3. Populate computation grid by rotating it to the current wind direction and interpolate the original topography on it. Additionally, edges around 4. Compute the morphology-wind induced shear stress by using the perturbation theory 5. Add the only wind induced wind shear stresses to the computational grid 6. Rotate both the grids and the total shear stress results in opposite direction 7. Interpolate the total shear stress results from the computational grid to the original grid 8. Rotate the wind shear stress results and the original grid back to the original orientation Note: the extra rotations in the last two steps are necessary as a simplified, but faster in terms of computational time, interpolation method is used.

Boussinesq groundwater equation

The Boussinesq equation is solved numerically with a central finite difference method in space and a fourth-order Runge-Kutta integration technique in time:

(57)\[ f(\eta ) = \frac{K}{{{n_e}}}\left[ {D\underbrace {\frac{{{\partial ^2}\eta }}{{\partial {x^2}}}}_a + \underbrace {\frac{\partial }{{\partial x}}\underbrace {\left\{ {\eta \frac{{\partial \eta }}{{\partial x}}} \right\}}_b}_c} \right]\]

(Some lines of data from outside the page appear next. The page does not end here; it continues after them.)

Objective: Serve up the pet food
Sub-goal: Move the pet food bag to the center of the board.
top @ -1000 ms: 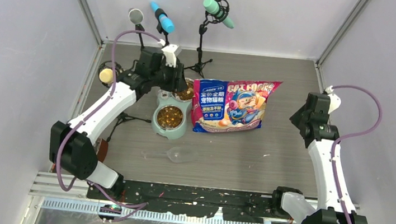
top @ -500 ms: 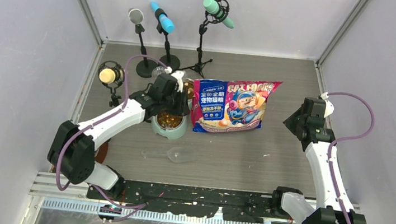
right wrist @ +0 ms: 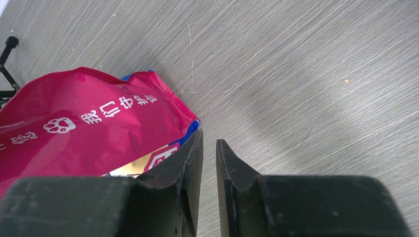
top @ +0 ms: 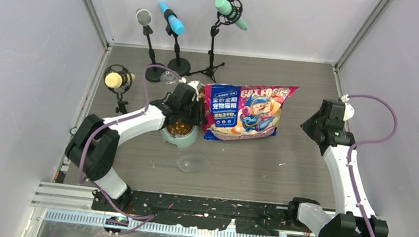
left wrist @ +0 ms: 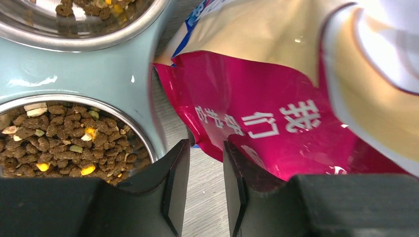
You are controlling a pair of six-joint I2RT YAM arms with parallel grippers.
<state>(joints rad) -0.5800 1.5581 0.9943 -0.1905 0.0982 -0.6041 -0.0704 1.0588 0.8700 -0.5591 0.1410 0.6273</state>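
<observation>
L arm stretched low, L gripper (left wrist: 206,144) fingers a little apart, empty, brown pet food (left wrist: 59,145) pellets in round steel bowl (left wrist: 143,136) just beside one finger, glossy pink bag (left wrist: 257,98) beside other, R gripper (right wrist: 209,137) narrow gap, empty.

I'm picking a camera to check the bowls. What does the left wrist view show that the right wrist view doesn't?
Only left wrist: the mint-green feeder, with kibble in both steel bowls. Only right wrist: a wide stretch of tabletop and a black stand leg at the left edge. Both: the pink bag; the left pincer and right pincer each stand narrowly parted, holding nothing.
</observation>
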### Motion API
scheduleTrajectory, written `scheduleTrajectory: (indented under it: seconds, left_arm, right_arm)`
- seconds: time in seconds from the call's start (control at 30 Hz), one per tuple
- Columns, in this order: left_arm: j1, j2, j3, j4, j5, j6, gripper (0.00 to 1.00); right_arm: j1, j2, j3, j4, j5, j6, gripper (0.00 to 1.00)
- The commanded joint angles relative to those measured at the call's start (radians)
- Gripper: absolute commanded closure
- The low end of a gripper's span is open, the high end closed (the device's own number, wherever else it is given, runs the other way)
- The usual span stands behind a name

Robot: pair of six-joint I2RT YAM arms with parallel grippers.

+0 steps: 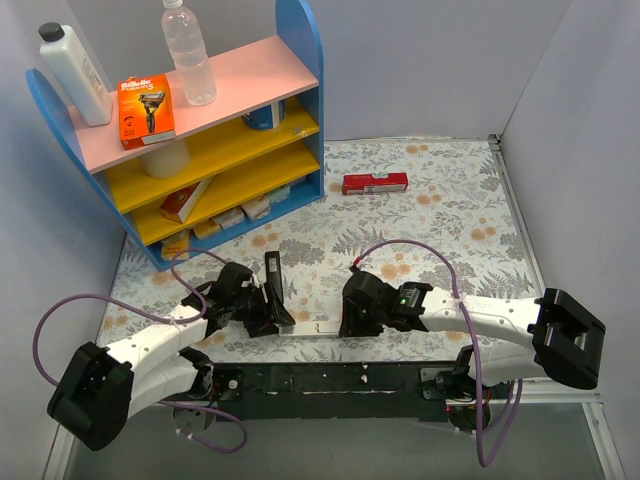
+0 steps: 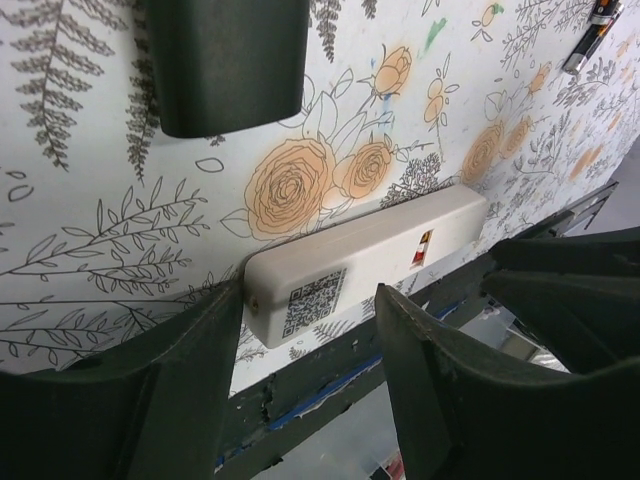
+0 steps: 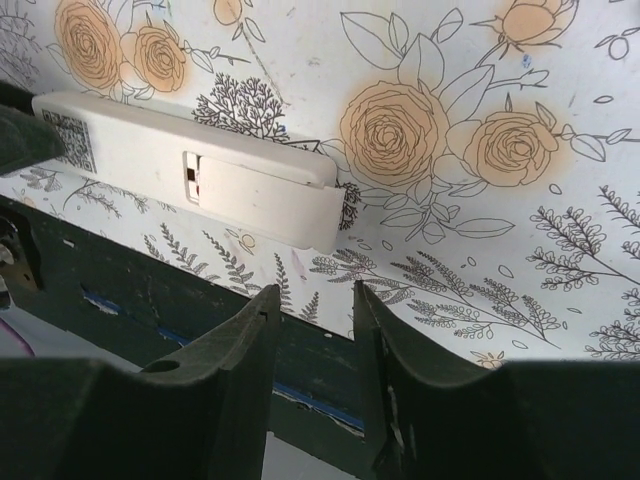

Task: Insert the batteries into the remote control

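Note:
A white remote control (image 2: pixel 365 255) lies back side up along the table's front edge, showing a QR label and a small red mark in a slot. In the right wrist view the same remote (image 3: pixel 190 165) stretches to the left. My left gripper (image 2: pixel 310 295) is open at the remote's QR end, its left fingertip close to that end and nothing between the fingers. My right gripper (image 3: pixel 312 292) stands just short of the other end, with a narrow empty gap between its fingers. A thin battery (image 2: pixel 592 35) lies far off at the top right.
A dark remote (image 2: pixel 225 60) lies just beyond the white one, also seen from above (image 1: pixel 273 278). A blue shelf unit (image 1: pixel 200 130) with bottles and boxes fills the back left. A red box (image 1: pixel 375 183) lies at the back centre. The dark front rail (image 1: pixel 320 380) runs under both grippers.

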Motion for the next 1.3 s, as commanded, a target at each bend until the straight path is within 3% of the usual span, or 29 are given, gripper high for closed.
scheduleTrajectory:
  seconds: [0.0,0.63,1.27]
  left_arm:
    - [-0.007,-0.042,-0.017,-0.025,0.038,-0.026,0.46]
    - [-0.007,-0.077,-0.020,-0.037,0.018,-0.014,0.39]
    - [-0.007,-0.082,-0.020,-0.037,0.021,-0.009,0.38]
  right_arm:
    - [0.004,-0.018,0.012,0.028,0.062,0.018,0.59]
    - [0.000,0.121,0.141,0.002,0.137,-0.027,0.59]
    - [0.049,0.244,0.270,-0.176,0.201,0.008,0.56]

The Runge-Kutta time-stepping, where \(\Delta t\) is the length of the timestep, is defined as,

(58)\[\begin{split}\begin{gathered} \eta _i^{t + 1} = \eta _i^t + \frac{{\Delta t}}{6}\left( {{f_1} + 2{f_2} + 2{f_3} + {f_4}} \right) \hfill \\ {f_1} = f(\eta _i^t) \hfill \\ {f_2} = f\left( {\eta _i^t + \frac{{\Delta t}}{2}{f_1}} \right) \hfill \\ {f_3} = f\left( {\eta _i^t + \frac{{\Delta t}}{2}{f_2}} \right) \hfill \\ {f_4} = f\left( {\eta _i^t + \Delta t{f_3}} \right) \hfill \\ \end{gathered}\end{split}\]

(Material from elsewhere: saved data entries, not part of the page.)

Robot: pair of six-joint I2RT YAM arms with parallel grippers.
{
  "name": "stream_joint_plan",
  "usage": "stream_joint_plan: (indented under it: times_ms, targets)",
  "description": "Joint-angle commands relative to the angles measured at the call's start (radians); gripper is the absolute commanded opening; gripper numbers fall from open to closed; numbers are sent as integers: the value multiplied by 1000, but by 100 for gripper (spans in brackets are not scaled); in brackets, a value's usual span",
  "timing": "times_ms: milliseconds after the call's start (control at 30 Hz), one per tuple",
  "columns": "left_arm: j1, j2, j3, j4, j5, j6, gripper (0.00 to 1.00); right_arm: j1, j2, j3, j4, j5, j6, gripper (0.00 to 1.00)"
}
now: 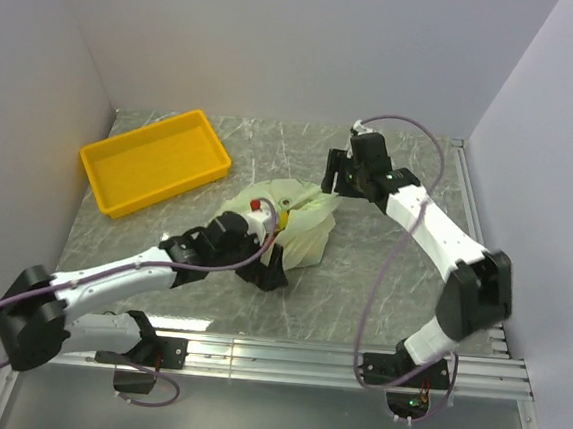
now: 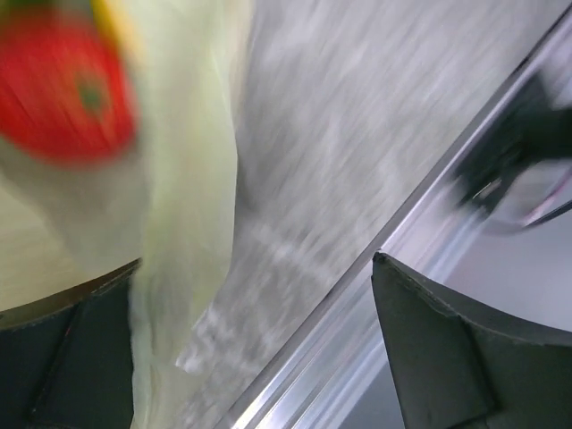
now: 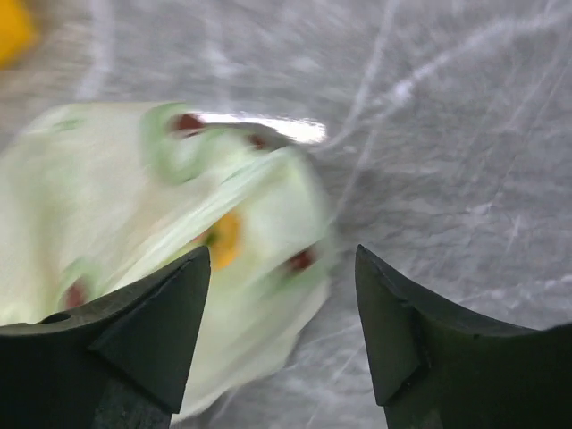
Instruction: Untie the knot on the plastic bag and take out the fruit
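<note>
Lying crumpled near the middle of the grey marbled table top [image 1: 330, 291], well apart from the shallow yellow plastic tray [image 1: 95, 183], the thin, translucent pale green plastic bag [image 1: 305, 231] looks light, soft and slippery. A pull from 1 side alone would probably drag it along rather than loosen it. A round red fruit [image 2: 63, 85] and a small yellow piece [image 3: 222, 239] show through the film, likely free to roll. The left gripper [image 2: 255, 357] has its jaws apart at the bag's near edge, with film beside 1 finger and nothing clamped. The right gripper [image 3: 281, 344], likewise spread, sits over the far right edge. Blur hides the knot. The best hold is probably the twisted handle ends, pinched gently, since such film tears.
</note>
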State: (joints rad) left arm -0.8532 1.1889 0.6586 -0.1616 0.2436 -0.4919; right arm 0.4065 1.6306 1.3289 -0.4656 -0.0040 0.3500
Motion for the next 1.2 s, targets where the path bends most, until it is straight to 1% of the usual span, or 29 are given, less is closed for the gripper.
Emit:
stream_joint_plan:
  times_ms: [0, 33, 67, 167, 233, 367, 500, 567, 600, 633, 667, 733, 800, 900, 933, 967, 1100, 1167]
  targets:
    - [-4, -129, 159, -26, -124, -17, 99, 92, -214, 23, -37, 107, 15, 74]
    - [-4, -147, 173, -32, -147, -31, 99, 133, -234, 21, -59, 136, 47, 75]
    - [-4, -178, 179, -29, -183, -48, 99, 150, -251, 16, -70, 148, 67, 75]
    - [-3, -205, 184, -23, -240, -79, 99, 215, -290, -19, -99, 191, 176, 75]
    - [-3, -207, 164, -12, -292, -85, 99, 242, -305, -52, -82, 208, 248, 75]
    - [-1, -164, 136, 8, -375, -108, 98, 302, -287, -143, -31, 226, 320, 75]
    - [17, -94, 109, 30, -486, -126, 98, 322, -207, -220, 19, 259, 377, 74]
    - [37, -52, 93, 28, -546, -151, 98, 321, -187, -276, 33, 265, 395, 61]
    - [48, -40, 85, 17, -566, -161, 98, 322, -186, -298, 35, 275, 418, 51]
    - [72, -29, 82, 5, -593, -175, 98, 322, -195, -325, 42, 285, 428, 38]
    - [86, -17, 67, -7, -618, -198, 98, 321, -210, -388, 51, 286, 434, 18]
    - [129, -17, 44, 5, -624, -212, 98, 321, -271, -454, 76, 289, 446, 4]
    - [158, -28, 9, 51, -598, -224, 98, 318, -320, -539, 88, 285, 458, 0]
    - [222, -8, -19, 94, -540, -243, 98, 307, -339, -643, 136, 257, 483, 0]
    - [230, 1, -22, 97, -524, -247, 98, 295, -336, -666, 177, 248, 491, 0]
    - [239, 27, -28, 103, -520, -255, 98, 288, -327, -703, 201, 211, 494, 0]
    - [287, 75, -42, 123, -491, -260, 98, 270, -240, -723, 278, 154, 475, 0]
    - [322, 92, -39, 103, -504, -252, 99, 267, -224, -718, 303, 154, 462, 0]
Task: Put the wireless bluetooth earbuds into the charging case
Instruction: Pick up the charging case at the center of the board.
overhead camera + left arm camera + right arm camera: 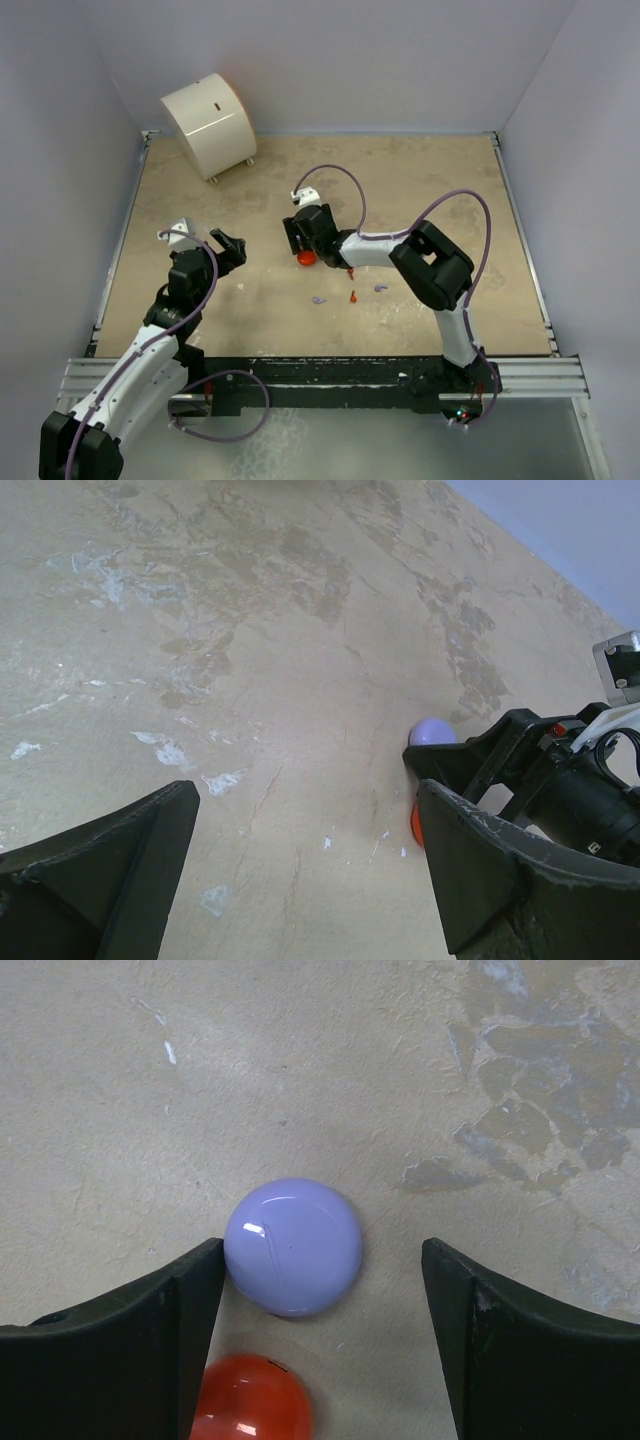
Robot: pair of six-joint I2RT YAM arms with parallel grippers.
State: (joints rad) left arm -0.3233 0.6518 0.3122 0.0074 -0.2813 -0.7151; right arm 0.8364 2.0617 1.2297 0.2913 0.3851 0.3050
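Left jaws open; right jaws open, straddling lilac case [292, 1247]; red earbud [353, 296] long axis near-far.

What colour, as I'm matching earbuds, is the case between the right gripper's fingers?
The case is lilac; right wrist view.

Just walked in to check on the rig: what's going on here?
The right gripper is down at the table, jaws open around the lilac round case, with the red case right beside it. The left gripper hangs open nearby, holding nothing. Small lilac and red earbuds lie loose on the table, apart from both cases.
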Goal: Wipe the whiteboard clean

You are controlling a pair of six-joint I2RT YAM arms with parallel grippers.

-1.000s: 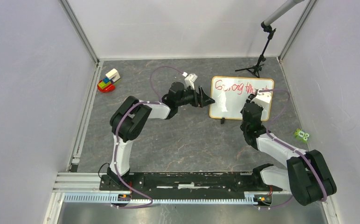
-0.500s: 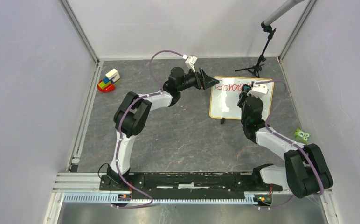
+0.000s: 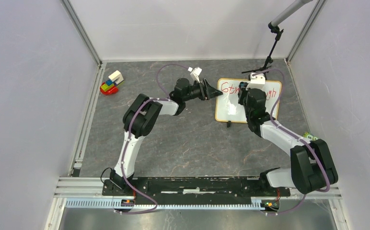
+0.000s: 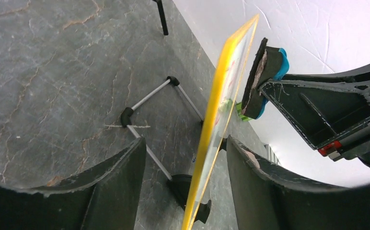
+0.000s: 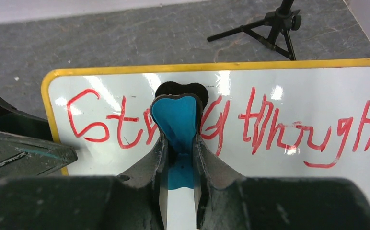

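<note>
The whiteboard (image 3: 231,109) stands tilted up on small black feet, with a yellow-looking frame and red handwriting across its top (image 5: 293,91). My right gripper (image 5: 179,139) is shut on a blue eraser (image 5: 177,117), whose dark pad presses the board in the middle of the first red word. In the left wrist view the eraser (image 4: 269,67) meets the board's face (image 4: 220,103) edge-on. My left gripper (image 4: 185,148) is open, its jaws straddling the board's left edge without visibly touching it. From above, the left gripper (image 3: 216,92) sits at that edge and the right gripper (image 3: 244,94) over the writing.
A black tripod (image 3: 264,67) stands just behind the board. The board's wire prop (image 4: 144,100) rests on the floor behind it. A toy of coloured blocks on a red dish (image 3: 110,84) lies far left, and a small green object (image 3: 310,136) lies right of the right arm.
My right gripper with the eraser has slid from the board's right edge leftward to the first word. My left gripper rose to the board's upper-left corner, then settled astride its left edge.
</note>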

where, \(i\) is the grid cell in x-direction and \(t\) is the timestep. The central difference solution to \(f(\eta)\) is obtained through discretisation of the Boussinesq equation,

(59)\[ {a_i} = \frac{{\eta _{i + 1}^{} - 2\eta _i^{} + \eta _{i - 1}^{}}}{{{{(\Delta x)}^2}}}\]
\[{b_i} = \frac{{\eta _i^{}\left( {\eta _{i + 1}^{} - \eta _{i - 1}^{}} \right)}}{{\Delta x}}\]
\[{c_i} = \frac{{\left( {b_{i + 1}^{} - b_{i - 1}^{}} \right)}}{{\Delta x}}\]

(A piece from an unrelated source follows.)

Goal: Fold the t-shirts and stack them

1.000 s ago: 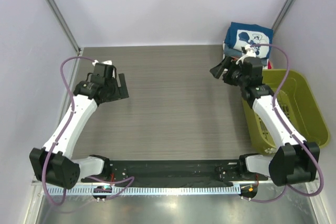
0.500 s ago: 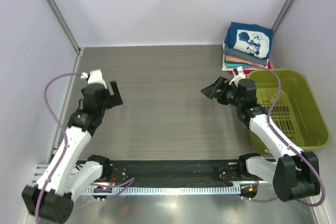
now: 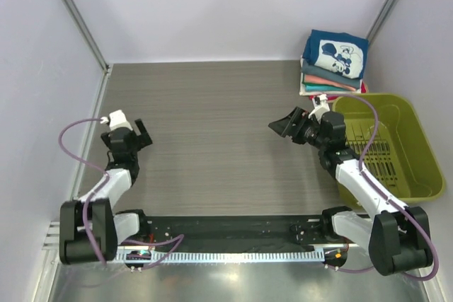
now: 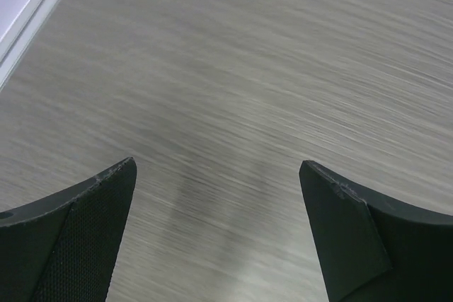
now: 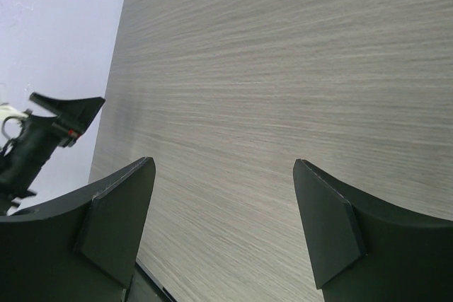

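Left pincer (image 3: pixel 141 134) and right pincer (image 3: pixel 281 124) retreated; one stack of t-shirts (image 3: pixel 334 58).

The left pincer (image 3: pixel 140 134) has drawn back from the left-centre of the top view toward the lower left. Its arm, stretched out diagonally a second ago, is now folded close to its base. The right pincer (image 3: pixel 283 125) has left the stack of t-shirts (image 3: pixel 322 79) at the upper right and come down and leftward over the worktop (image 3: pixel 219 111). The navy t-shirt (image 3: pixel 338 47) on top, whose lower edge the wrist overlapped, now shows whole.
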Controlling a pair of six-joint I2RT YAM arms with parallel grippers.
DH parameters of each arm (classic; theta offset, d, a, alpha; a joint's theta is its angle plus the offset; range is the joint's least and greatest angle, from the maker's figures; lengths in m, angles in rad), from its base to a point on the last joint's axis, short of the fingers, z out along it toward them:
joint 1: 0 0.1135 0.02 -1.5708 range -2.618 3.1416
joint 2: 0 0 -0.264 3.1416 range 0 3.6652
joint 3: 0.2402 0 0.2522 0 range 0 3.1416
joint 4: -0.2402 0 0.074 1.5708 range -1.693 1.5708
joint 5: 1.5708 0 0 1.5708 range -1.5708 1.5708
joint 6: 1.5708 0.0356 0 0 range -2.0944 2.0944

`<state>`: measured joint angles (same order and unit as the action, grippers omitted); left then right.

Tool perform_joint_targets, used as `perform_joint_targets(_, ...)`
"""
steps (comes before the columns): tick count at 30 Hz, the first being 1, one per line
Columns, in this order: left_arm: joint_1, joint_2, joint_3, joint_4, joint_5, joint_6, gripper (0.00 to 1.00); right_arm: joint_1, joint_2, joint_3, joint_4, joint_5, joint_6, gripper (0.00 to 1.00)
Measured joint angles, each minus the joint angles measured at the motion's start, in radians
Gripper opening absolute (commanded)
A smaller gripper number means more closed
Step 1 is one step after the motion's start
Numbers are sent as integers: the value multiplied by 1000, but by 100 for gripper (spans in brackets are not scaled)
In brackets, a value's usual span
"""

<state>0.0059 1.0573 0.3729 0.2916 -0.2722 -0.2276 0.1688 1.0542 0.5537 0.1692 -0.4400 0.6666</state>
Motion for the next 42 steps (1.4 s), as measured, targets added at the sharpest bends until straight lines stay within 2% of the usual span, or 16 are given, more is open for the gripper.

The seaward boundary condition is defined as the still water level plus the wave setup . If the groundwater elevation is larger than the bed elevation, there is a seepage face, and the groundwater elevation is set equal to the bed elevation. On the landward boundary, a no-flow condition, \(\frac{{\partial \eta }}{{\partial t}} = 0\) (Neumann condition), or constant head, \(\eta = constant\) (Dirichlet condition), is prescribed.

Basic Model Interface (BMI)

A Basic Model Interface (BMI, [PHN13]) is implemented that allows interaction with the model during run time. The model can be implemented as a library within a larger framework as the interface exposes the initialization, finalization and time stepping routines. As a convenience functionality the current implementation supports the specification of a callback function. The callback function is called at the start of each time step and can be used to exchange data with the model, e.g. update the topography from measurements.

An example of a callback function, that is referenced in the model input file or through the model command-line options as callback.py:update, is:

import numpy as np

def update(model):
  val = model.get_var('zb')
  val_new = val.copy()
  val_new[:,:] = np.loadtxt('measured_topography.txt')
  model.set_var('zb', val_new)

Bibliography

PHN13

S. D. Peckham, E. W. H. Hutton, and B. Norris. A component-based approach to integrated modeling in the geosciences: the design of CSDMS. Computers and Geosciences, 53:3–12, 2013. doi:10.1016/j.cageo.2012.04.002.